Saturday, 25 November 2017

Improving BioAcoustica performance

Since it's inception BioAcoustica has been built on the Scratchpads virtual research environment. Sadly the timing of the launch of BioAcoustica was very close to the Scratchpad Lead Developer leaving the Natural History Museum (the BioAcoustica Database Paper was their last NHM publication).

Since that time the Scratchpads have had little love (apart from some work I have done to keep them alive) and seem to be slowly decaying. This is set to change soon (I am led to believe, although not for the first time) with new developer attention. This is always a risk of building a project on top of infrastructure maintained and developed elsewhere. (The upside is that BioAcoustica development has leveraged existing infrastructure to manage biological taxonomies, DarwinCore compliant specimens, literature, etc).

Completely separating from the Scratchpads project, at least for now, is still undesirable.
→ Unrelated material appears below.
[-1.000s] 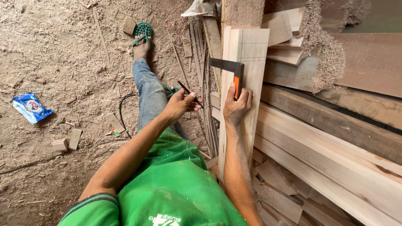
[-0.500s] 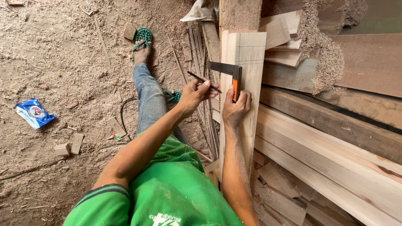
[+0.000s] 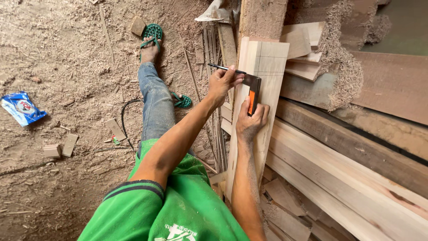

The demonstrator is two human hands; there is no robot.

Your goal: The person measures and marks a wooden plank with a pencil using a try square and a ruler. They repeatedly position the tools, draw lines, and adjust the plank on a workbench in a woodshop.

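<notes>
My right hand (image 3: 252, 120) presses the try square (image 3: 252, 91) flat on the pale board (image 3: 263, 80), fingers curled over its orange stock. My left hand (image 3: 223, 82) pinches a pencil (image 3: 219, 68) between thumb and fingers, tip meeting the square's dark blade near the board's left edge. To mark true, I'd judge the stock must stay snug and the pencil ride the blade (no wobble). The board lies propped on stacked planks (image 3: 347, 165), its long axis running away from me, far end already lined.

Green short-sleeved shirt (image 3: 178, 209) (dark band at the cuff), blue jeans (image 3: 156, 105), green sandals (image 3: 151, 33)
</notes>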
Recently the NHM team have started attending to the Scratchpads servers, and replicating the server environment outside the NHM introduces issues for future maintenance once the Scratchpads receive the care they deserve. (Although I have tested getting the infrastructure running on an external cloud hosting provider - it works - to ensure we have all bases covered).

So assuming future development of the Scratchpads will resolve the issues we have been having with occasional downtime and that fixes and that new features/infrastructure should be coming, what can we do to improve the current situation?
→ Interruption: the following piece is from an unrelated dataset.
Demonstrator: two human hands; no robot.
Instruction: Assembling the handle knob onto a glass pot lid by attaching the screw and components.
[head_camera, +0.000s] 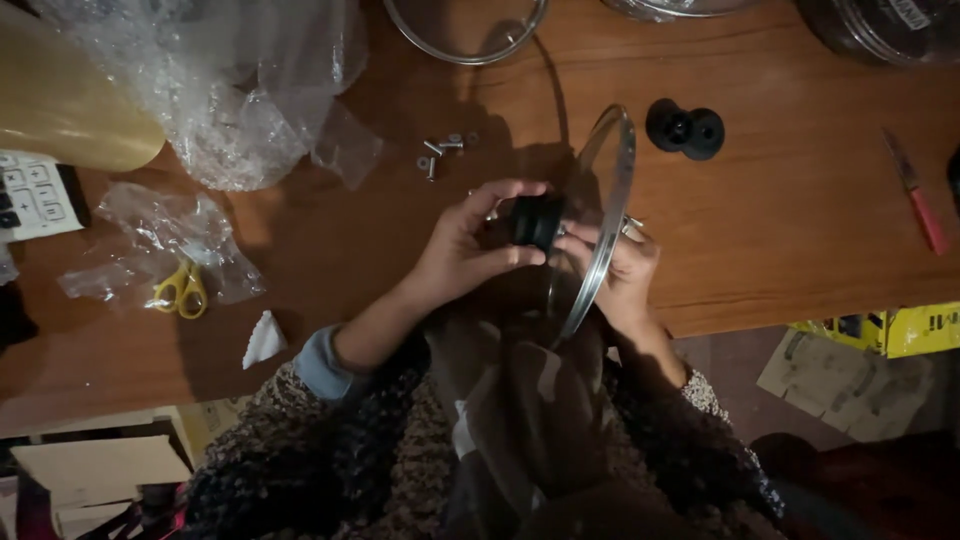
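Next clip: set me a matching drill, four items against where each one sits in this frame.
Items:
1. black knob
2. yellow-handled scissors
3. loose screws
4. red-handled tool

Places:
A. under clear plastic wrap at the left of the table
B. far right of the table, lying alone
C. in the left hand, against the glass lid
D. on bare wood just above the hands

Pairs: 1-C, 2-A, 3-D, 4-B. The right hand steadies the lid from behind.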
Aside from downtime the main issue that people have reported to me is slow file downloads. BioAcoustica is bandwidth heavy - we prefer wave files to MP3 files (for science reasons) for many taxa, and many of the files (particularly soundscapes) are large, often in the gigabyte range.

A quick test of downloading files from the Scratchpad server and the recently launched Digital  Ocean Spaces revealed that we could potentially increase file bandwidth by a factor of 10. Shifting high bandwidth reads from the Scratchpads to the cloud clearly offers benefits to BioAcoustica users (faster load time), particularly if they are using the R interface to work with a large number of files.

Another issue this addresses is file backups. While the Scratchpads databases have a regular backup schedule (daily, weekly, monthly, yearly) the file backups are held only for 30 days, which has led to previous issues when nobody noticed until too late that the files had gone from their site. An automated process of copying files to the cloud as they are uploaded has the potential to allow for a more long-term backup mechanism.

So where are we now? If you visit a recording page on BioAcoustica (e.g. this Mole Cricket) then there is a good chance that the file downloaded to display the webform is currently being served from Digital Ocean rather than the Scratchpad directly. Similarly the download link will more likely than now use the same source.

What's coming next? Over the next day or so the R interface will be updated to use Digital Ocean for file transfers. This change will happen silently and will not affect users (besides saving them time). In the near term the R package will be updated so that the metadata services it relies on will also be served from the cloud, allowing the R (read only) interface to function even during times of Scratchpad downtime.